A byte can be greater than 8 bits?

B

borophyll

As I read it, C99 states that a byte is an:

"addressable unit of data storage large enough to hold any member of
the basic character
set of the execution environment" (3.6)

and that a byte must be at least 8 bits:

"The values given below shall be replaced by constant expressions
suitable for use in #if
preprocessing directives. Moreover, except for CHAR_BIT and
MB_LEN_MAX, the
following shall be replaced by expressions that have the same type as
would an
expression that is an object of the corresponding type converted
according to the integer
promotions. Their implementation-defined values shall be equal or
greater in magnitude
(absolute value) to those shown, with the same sign."
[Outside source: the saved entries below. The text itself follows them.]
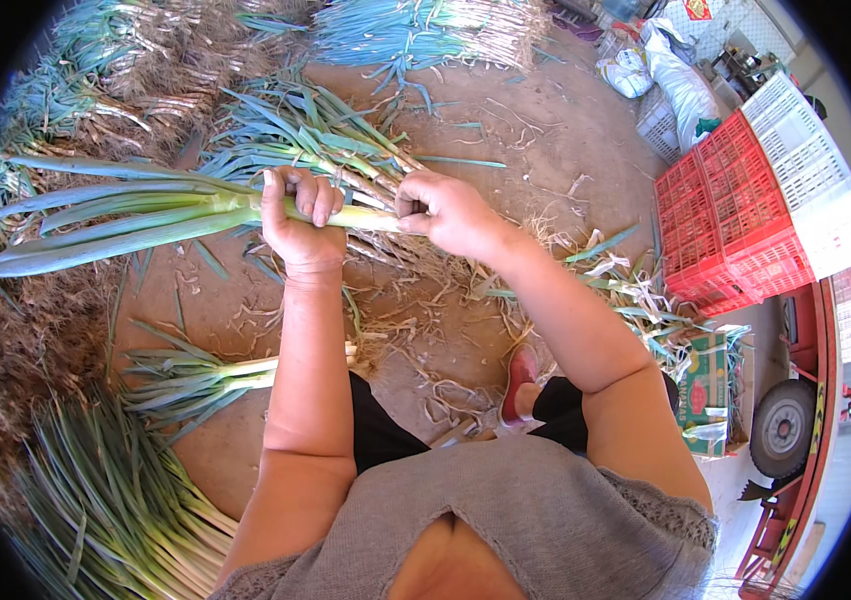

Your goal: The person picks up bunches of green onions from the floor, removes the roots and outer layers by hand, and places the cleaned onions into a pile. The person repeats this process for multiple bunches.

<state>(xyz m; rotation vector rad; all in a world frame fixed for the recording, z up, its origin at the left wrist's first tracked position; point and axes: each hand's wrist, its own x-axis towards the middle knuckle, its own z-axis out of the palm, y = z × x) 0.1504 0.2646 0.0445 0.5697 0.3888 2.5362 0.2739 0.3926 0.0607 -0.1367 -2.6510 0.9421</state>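
Note:
My left hand (302,214) grips a large green onion (365,217) around its pale stalk, just below where the leaves fan out to the left. At the stalk's root end, my right hand (444,214) pinches with thumb and bent fingers; whether it holds a peeled layer or the stalk itself is hard to see. Beneath both hands lies a loose heap of untrimmed green onions (298,139), dry roots pointing right. Two or so cleaner stalks (249,373) rest on the ground by my left forearm. A neat pile of pale-stemmed green onions (140,502) sits at the lower left.
Rooty green onion bundles (148,82) crowd the left, with another stack (433,34) at the back. Red plastic crates (729,214) and white crates (808,165) stand right on a red wheeled cart (819,375). A green cardboard box (704,397) holds trimmings. Peelings litter the floor.

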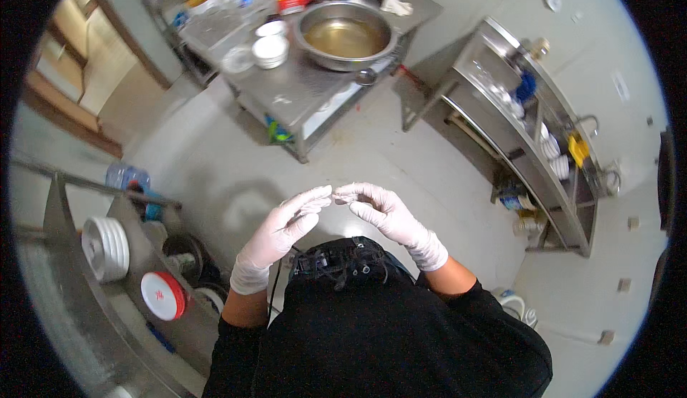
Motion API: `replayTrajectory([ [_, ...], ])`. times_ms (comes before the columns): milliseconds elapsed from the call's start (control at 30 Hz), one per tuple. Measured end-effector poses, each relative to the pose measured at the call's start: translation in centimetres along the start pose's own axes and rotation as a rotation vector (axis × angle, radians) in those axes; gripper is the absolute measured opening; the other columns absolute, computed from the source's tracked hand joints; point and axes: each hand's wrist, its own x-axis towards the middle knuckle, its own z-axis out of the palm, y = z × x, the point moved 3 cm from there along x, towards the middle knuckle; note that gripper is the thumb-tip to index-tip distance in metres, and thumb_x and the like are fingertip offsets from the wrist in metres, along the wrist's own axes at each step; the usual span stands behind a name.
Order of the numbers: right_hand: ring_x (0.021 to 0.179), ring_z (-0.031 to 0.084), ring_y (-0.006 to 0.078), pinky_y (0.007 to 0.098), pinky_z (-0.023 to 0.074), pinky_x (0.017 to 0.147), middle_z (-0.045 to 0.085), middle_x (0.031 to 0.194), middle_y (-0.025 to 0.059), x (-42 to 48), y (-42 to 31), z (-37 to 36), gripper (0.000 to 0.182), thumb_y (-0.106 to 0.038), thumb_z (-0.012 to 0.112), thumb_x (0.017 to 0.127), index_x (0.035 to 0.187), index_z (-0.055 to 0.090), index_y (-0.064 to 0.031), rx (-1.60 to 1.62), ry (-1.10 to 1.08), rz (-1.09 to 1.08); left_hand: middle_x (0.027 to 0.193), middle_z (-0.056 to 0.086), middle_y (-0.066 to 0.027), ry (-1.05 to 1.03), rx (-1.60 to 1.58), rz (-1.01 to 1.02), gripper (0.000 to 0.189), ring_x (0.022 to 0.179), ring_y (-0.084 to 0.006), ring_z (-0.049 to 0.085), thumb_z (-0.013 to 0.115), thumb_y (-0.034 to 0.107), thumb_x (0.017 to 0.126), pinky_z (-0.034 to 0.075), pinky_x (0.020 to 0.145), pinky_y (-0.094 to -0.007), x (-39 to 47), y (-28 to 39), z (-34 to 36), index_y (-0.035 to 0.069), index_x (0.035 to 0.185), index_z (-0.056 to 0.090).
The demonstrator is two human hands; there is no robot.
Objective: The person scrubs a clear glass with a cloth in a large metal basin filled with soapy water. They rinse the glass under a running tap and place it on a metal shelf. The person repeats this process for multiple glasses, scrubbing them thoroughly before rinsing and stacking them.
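Note:
Both hands wear thin white gloves and are raised in front of my waist. My left hand (290, 226) is empty, its thumb apart from the lightly curved fingers. My right hand (384, 210) mirrors it, also holding nothing. The fingertips of the two hands nearly meet; whether they touch, I cannot tell. Beyond them stands a stainless steel table (300, 97). On it rests a large metal basin (394, 35) of yellowish liquid, beside stacked white tubs (270, 51).
At right, a steel sink unit (536, 167) holds white dishes and a yellow cloth (578, 148). A metal shelf (129, 226) at left carries stacked white plates (107, 250) and a red-rimmed bowl or lid (161, 296). Grey floor (214, 167) lies between, with a doorway (91, 70) at upper left.

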Motion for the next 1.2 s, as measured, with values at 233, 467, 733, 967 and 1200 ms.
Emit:
replayTrajectory([
  [233, 0.105, 0.053, 0.0144, 0.0294, 0.0401, 0.093, 0.059, 0.112, 0.0084, -9.3, -0.3, -12.9, 0.032, -0.018, 0.055, 0.089, 0.117, 0.053, -0.0021, -0.023, 0.245, -0.001, 0.127, 0.049, -0.0158, -0.286, 0.079, -0.025, 0.042, 0.118, -0.0222, 0.047, 0.042, 0.007, 0.091, 0.034, 0.100, -0.0320, 11.9, -2.1, 11.0, -0.006, 0.131, 0.037],
  [467, 0.102, 0.054, 0.0137, 0.0285, 0.0411, 0.090, 0.060, 0.109, 0.0076, -14.5, 0.6, -22.6, 0.031, -0.016, 0.054, 0.089, 0.116, 0.054, -0.0028, 0.023, 0.501, -0.046, 0.129, 0.047, -0.0161, -0.514, 0.157, -0.180, 0.044, 0.117, -0.0226, 0.048, 0.040, 0.003, 0.087, 0.035, 0.100, -0.0322, 22.7, -2.6, 17.8, -0.006, 0.130, 0.039],
  [733, 0.100, 0.054, 0.0127, 0.0271, 0.0420, 0.088, 0.061, 0.108, 0.0066, -15.0, -0.3, -35.0, 0.029, -0.017, 0.053, 0.090, 0.116, 0.055, -0.0032, -0.003, 0.729, -0.047, 0.125, 0.050, -0.0125, -0.702, 0.078, -0.150, 0.042, 0.115, -0.0183, 0.049, 0.046, 0.012, 0.090, 0.036, 0.097, -0.0292, 38.5, -4.7, 22.5, -0.001, 0.130, 0.042],
  [967, 0.100, 0.054, 0.0126, 0.0276, 0.0414, 0.091, 0.060, 0.109, 0.0063, -14.2, -1.8, -44.4, 0.029, -0.016, 0.053, 0.090, 0.116, 0.055, -0.0030, 0.078, 0.901, -0.035, 0.123, 0.052, -0.0129, -0.911, 0.215, -0.153, 0.042, 0.114, -0.0184, 0.050, 0.047, 0.014, 0.090, 0.036, 0.097, -0.0280, 51.8, -4.9, 28.2, -0.001, 0.129, 0.043],
  [1200, 0.101, 0.054, 0.0128, 0.0275, 0.0413, 0.091, 0.060, 0.107, 0.0058, -13.7, -0.5, -55.7, 0.027, -0.014, 0.052, 0.091, 0.116, 0.055, -0.0022, 0.116, 0.918, -0.045, 0.124, 0.052, -0.0122, -0.944, 0.159, -0.190, 0.042, 0.114, -0.0177, 0.049, 0.049, 0.018, 0.091, 0.035, 0.098, -0.0290, 62.9, -7.8, 32.6, -0.001, 0.128, 0.044],
])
number of bits for smallest object that is not a bit-field (byte)
CHAR_BIT 8 (5.2.4.2.1)

Does this mean that a byte can be larger than 8 bits (ie CHAR_BIT >
8)? I have gotten the impression that a byte, or unsigned char, was
always 8 bits, but perhaps I was wrong. If I am not, is there
somewhere in the standard that defines a byte as always being 8 bits?

Regards,
B.
 
R

Roberto Waltman

As I read it, C99 states that a byte is an:
"addressable unit of data storage large enough to hold any member of
the basic character set of the execution environment" (3.6)

and that a byte must be at least 8 bits:
...
Does this mean that a byte can be larger than 8 bits (ie CHAR_BIT >
8)? I have gotten the impression that a byte, or unsigned char, was
always 8 bits, but perhaps I was wrong.

Correct - For example, Texas Instruments C compiler for the DSP 2000
processor family defines CHAR_BIT == 16, and sizeof(char) ==
sizeof(short) == sizeof(int) == 1
 
M

Martin Wells

Does this mean that a byte can be larger than 8 bits (ie CHAR_BIT >
8)?


Yes, a byte can have more than eight bits. Welcome to the world of
portable C programming :D Here's a few other things to look out for in
portable programming:

1: Null pointers aren't necessarily represented as all-bits-zero, so
think twice about using memset(array_of_pointers,0,sizeof
array_of_pointers).

2: Integer types other than unsigned char may contain padding bits, so
stay away from memcmp(arr1,arr2,sizeof arr1).

3: Number systems other than two's complement may be used, so be
careful about doing things like using -1 to represent all-bits-one.

4: Function pointers might not fit inside ANY of the other types (e.g.
such as void* or unsigned long), so don't do that.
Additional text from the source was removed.